#### EXERCISE AIM:
From the first line of the data below, repeat each line exactly until you reach the line with "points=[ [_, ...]"; include that line too.

-- Opening Marker --

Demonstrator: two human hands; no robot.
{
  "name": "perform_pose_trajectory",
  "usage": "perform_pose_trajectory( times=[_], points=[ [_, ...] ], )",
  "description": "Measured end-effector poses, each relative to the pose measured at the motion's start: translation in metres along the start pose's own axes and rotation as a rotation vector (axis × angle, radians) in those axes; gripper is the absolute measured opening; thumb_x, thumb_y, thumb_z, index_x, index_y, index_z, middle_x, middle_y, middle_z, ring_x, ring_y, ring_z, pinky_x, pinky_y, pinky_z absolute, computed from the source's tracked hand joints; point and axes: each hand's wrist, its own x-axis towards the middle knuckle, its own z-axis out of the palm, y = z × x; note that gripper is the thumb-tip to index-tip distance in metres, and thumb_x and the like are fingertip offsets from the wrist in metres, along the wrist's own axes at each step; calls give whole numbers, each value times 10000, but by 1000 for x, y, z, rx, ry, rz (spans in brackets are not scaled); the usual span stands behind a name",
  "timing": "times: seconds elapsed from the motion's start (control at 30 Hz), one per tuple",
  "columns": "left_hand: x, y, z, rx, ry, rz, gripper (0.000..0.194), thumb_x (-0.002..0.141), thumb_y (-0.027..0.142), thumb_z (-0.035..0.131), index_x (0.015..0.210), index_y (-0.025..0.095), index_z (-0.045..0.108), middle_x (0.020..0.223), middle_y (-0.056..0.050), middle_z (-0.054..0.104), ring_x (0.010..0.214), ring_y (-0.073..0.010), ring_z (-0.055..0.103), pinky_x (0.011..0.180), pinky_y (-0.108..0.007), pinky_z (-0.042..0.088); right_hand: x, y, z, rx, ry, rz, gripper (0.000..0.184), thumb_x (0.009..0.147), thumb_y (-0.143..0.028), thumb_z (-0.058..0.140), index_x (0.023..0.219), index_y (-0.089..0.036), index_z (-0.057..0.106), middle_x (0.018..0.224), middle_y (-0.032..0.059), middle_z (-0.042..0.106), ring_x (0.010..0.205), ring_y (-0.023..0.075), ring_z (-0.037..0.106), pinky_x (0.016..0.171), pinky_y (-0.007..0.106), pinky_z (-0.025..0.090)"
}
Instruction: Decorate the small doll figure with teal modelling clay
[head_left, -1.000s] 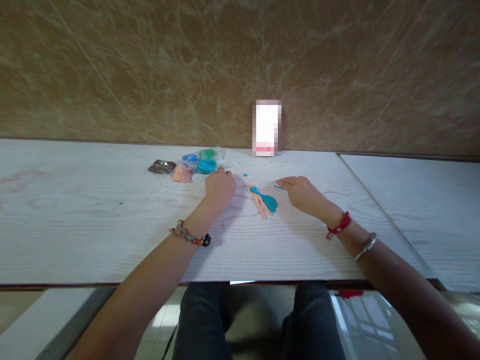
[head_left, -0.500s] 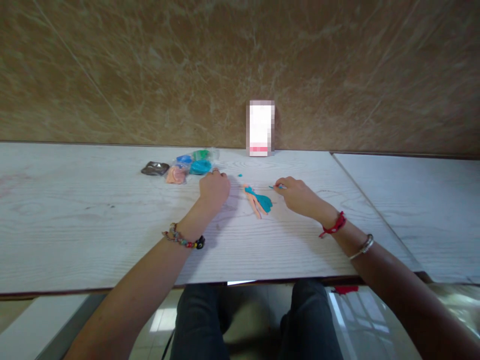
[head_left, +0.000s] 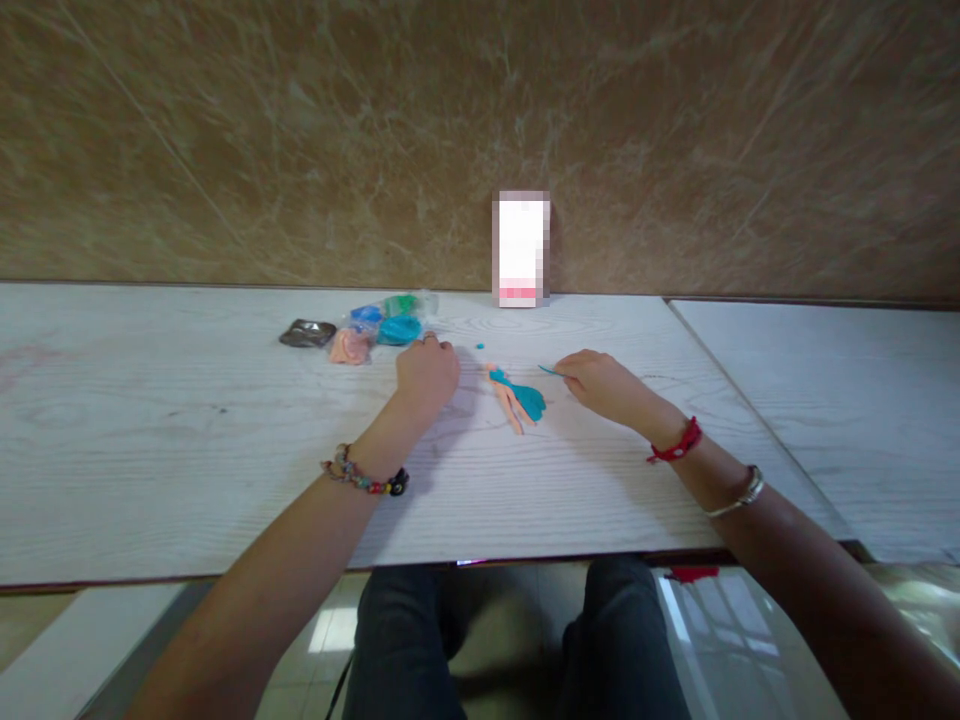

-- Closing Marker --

#### RESULT:
Demonstrator: two human hands; no robot.
{
  "name": "perform_pose_trajectory",
  "usage": "perform_pose_trajectory( times=[_], points=[ [_, ...] ], )",

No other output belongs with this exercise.